- _Work item_:
Note the line containing "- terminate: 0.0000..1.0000"; from it through the last line below, give only those lines again, exactly, both ends included, skipping pictures.

- _Collected data_:
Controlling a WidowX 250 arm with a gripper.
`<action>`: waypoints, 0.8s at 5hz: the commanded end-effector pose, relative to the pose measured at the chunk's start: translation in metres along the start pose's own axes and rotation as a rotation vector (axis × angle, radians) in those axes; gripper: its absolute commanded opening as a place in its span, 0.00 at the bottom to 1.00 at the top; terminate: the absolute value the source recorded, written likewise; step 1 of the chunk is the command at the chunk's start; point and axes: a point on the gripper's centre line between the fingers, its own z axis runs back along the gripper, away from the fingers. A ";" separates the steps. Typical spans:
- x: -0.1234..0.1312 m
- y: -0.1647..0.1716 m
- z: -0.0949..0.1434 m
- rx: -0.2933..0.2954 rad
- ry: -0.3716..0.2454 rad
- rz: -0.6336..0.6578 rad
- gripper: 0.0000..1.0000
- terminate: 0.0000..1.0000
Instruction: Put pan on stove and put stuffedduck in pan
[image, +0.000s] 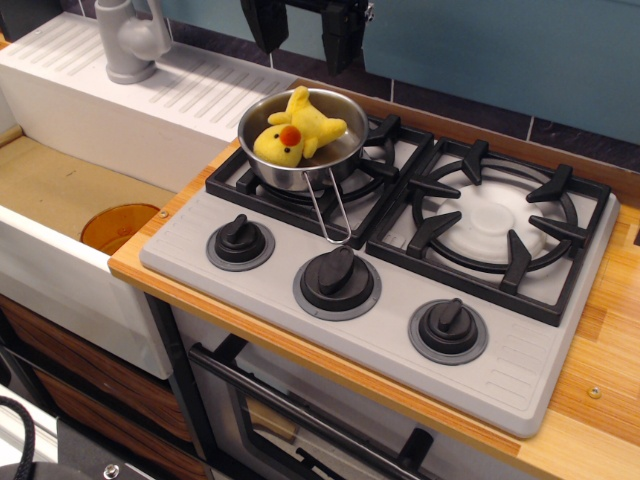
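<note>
A small round pan (304, 140) of shiny stainless steel sits on the left black burner grate of the grey toy stove (385, 265), its long thin wire-loop handle reaching forward over the grate's front edge toward the middle knob. Inside the pan lies the small yellow plush duck (295, 132) with an orange beak, on its back or side, its head at the front left of the bowl and one stubby wing poking up above the rim at the back.

Above and behind the pan, at the top edge of the view, hangs the black pincer (304, 25). Its two fingers (264, 22) stand spread apart with bare gap between them, and it has hold of nothing; it is clear of both duck and pan.

The right burner grate carries nothing. Three black round knobs on grey rings run along the stove's front. The stove rests on a wooden counter (600, 400). To the left are a white sink (70, 200) with an orange drain plug (118, 226) and a grey tap (130, 40).
</note>
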 end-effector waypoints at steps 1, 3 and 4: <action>0.009 -0.018 0.027 0.047 -0.087 0.003 1.00 0.00; 0.018 -0.014 0.025 0.036 -0.103 -0.009 1.00 0.00; 0.022 -0.011 0.024 0.041 -0.082 -0.035 1.00 1.00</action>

- _The completed task_:
- terminate: 0.0000..1.0000
Instruction: Put pan on stove and put stuffedduck in pan
[image, +0.000s] 
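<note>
A small round pan (304, 140) of shiny stainless steel sits on the left black burner grate of the grey toy stove (385, 265), its long thin wire-loop handle reaching forward over the grate's front edge toward the middle knob. Inside the pan lies the small yellow plush duck (295, 132) with an orange beak, on its back or side, its head at the front left of the bowl and one stubby wing poking up above the rim at the back.

Above and behind the pan, at the top edge of the view, hangs the black pincer (304, 25). Its two fingers (264, 22) stand spread apart with bare gap between them, and it has hold of nothing; it is clear of both duck and pan.

The right burner grate carries nothing. Three black round knobs on grey rings run along the stove's front. The stove rests on a wooden counter (600, 400). To the left are a white sink (70, 200) with an orange drain plug (118, 226) and a grey tap (130, 40).
</note>
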 end-effector waypoints at steps 1, 3 and 4: <action>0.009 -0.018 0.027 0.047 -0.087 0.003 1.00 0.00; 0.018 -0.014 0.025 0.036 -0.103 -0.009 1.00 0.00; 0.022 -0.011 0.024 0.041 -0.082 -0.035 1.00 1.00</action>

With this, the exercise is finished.